— INSTRUCTIONS FOR THE TASK —
Extract the stretch of lines that starts at the line with "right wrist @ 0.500" and ends at the last line of the data below. Give it exactly, without pictures.

— SOURCE DATA —
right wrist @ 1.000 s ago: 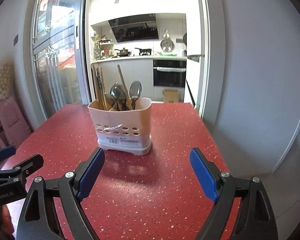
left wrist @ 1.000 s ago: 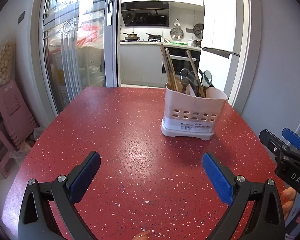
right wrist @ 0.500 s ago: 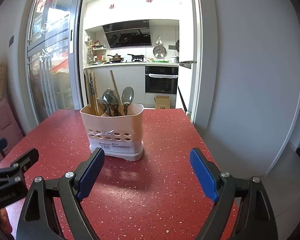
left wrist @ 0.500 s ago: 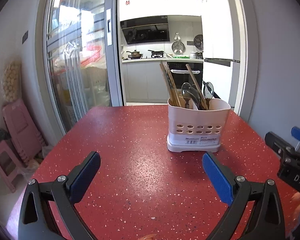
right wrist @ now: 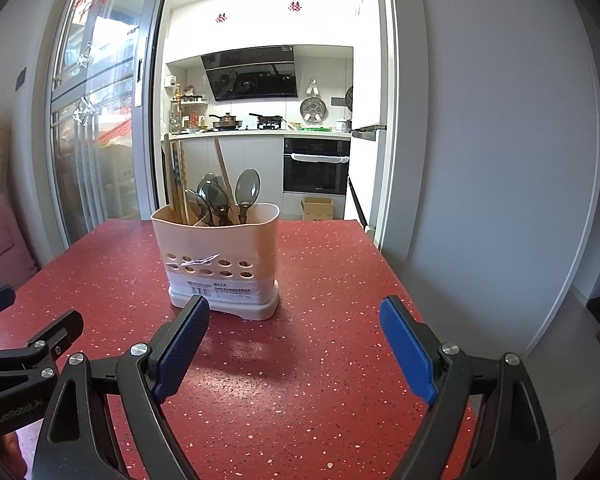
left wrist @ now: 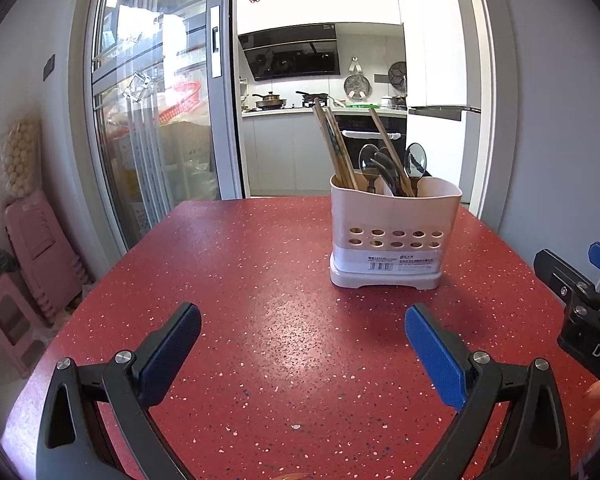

— RESULT OF THIS TASK —
right wrist @ 0.500 s ago: 
left wrist @ 0.500 s ago: 
right wrist @ now: 
left wrist @ now: 

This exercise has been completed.